**ASSIGNED TASK:** Type out the full set of entries again, unchanged.

***** DATA TO PROCESS

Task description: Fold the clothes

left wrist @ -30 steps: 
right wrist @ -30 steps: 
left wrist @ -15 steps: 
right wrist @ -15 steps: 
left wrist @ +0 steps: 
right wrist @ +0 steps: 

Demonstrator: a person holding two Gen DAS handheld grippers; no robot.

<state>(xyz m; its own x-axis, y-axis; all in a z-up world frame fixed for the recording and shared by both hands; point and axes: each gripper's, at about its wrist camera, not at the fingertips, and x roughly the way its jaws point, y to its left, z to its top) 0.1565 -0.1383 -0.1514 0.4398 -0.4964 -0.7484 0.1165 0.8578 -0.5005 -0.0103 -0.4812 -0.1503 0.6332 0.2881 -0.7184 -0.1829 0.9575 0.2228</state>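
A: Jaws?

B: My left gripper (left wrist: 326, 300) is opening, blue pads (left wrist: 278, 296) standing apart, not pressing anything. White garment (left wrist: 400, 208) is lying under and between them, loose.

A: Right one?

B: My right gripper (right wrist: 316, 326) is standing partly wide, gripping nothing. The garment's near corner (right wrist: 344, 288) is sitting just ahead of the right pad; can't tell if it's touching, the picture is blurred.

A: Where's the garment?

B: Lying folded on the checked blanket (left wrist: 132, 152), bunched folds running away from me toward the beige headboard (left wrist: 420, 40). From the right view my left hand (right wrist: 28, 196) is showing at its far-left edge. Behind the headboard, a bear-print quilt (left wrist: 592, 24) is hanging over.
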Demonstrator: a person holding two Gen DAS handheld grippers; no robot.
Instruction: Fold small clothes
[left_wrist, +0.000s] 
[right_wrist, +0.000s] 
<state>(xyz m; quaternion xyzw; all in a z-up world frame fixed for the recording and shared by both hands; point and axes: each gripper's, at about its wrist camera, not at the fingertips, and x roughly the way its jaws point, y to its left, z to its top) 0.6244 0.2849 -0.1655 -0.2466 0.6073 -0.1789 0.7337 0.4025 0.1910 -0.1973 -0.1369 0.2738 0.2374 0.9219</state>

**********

**OUTPUT OF THE EXERCISE:**
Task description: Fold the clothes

left wrist @ -30 steps: 
right wrist @ -30 steps: 
left wrist @ -15 steps: 
right wrist @ -15 steps: 
left wrist @ +0 steps: 
right wrist @ +0 steps: 

Demonstrator: a person holding two Gen DAS handheld grippers; no robot.

<state>(xyz m; its own x-axis, y-axis; all in a z-up world frame fixed for the recording and shared by both hands; point and axes: each gripper's, at about its wrist camera, not at the fingertips, and x roughly the way its jaws point, y to its left, z to its top) 0.1565 -0.1383 -0.1514 0.4398 -0.4964 -0.7484 0.1165 0.8578 -0.5005 -0.0103 -0.4812 -0.1503 0.6332 0.2881 -0.7184 -0.1829 0.9575 0.2228</state>
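A: Jaws?

B: My left gripper (left wrist: 326, 300) is opening, blue pads (left wrist: 278, 296) standing apart, not pressing anything. White garment (left wrist: 400, 208) is lying under and between them, loose.

A: Right one?

B: My right gripper (right wrist: 316, 326) is standing partly wide, gripping nothing. The garment's near corner (right wrist: 344, 288) is sitting just ahead of the right pad; can't tell if it's touching, the picture is blurred.

A: Where's the garment?

B: Lying folded on the checked blanket (left wrist: 132, 152), bunched folds running away from me toward the beige headboard (left wrist: 420, 40). From the right view my left hand (right wrist: 28, 196) is showing at its far-left edge. Behind the headboard, a bear-print quilt (left wrist: 592, 24) is hanging over.
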Demonstrator: a person holding two Gen DAS handheld grippers; no robot.
Instruction: Fold small clothes
[left_wrist, +0.000s] 
[right_wrist, +0.000s] 
<state>(xyz m; quaternion xyzw; all in a z-up world frame fixed for the recording and shared by both hands; point and axes: each gripper's, at about its wrist camera, not at the fingertips, and x roughly the way its jaws point, y to its left, z to its top) 0.6244 0.2849 -0.1655 -0.2466 0.6073 -0.1789 0.7337 0.4025 0.1910 -0.1973 -0.1369 0.2738 0.2374 0.9219</state>

Output for the exercise is complete.